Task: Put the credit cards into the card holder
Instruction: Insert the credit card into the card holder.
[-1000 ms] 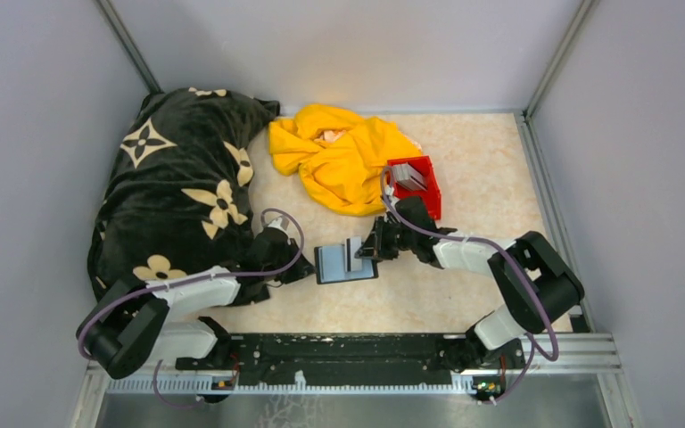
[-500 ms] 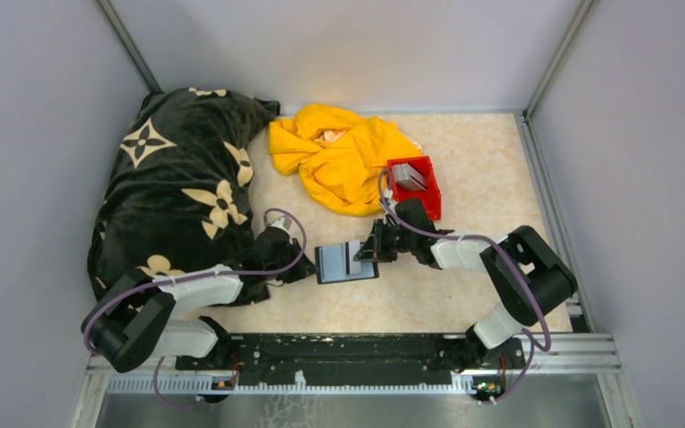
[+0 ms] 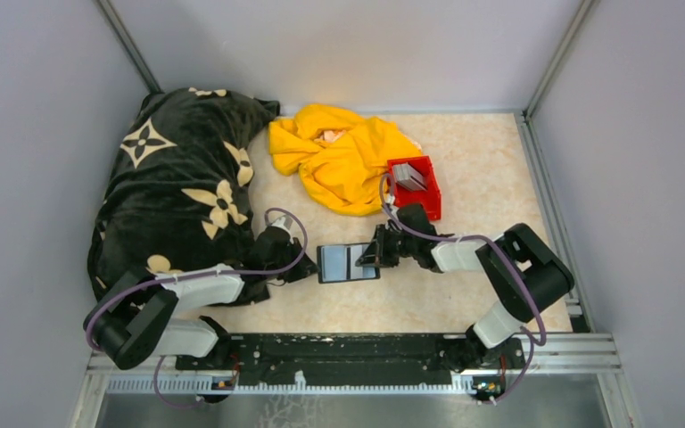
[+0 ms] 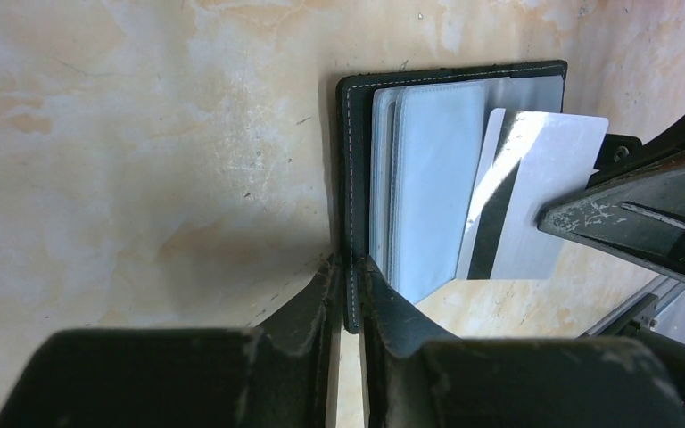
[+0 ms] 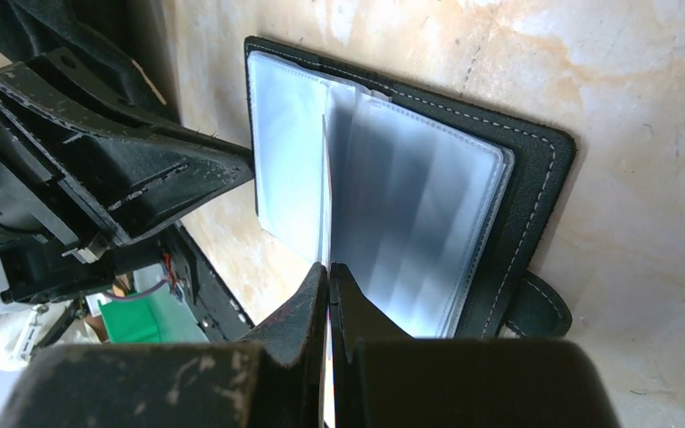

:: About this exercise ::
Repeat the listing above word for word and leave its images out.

:: Answer space ::
Task: Put the credit cards into the card holder
Instruction: Insert the credit card into the card holder.
[-1000 ms] 
[-500 ms] 
[+0 ms] 
[+0 ms] 
[+0 ms] 

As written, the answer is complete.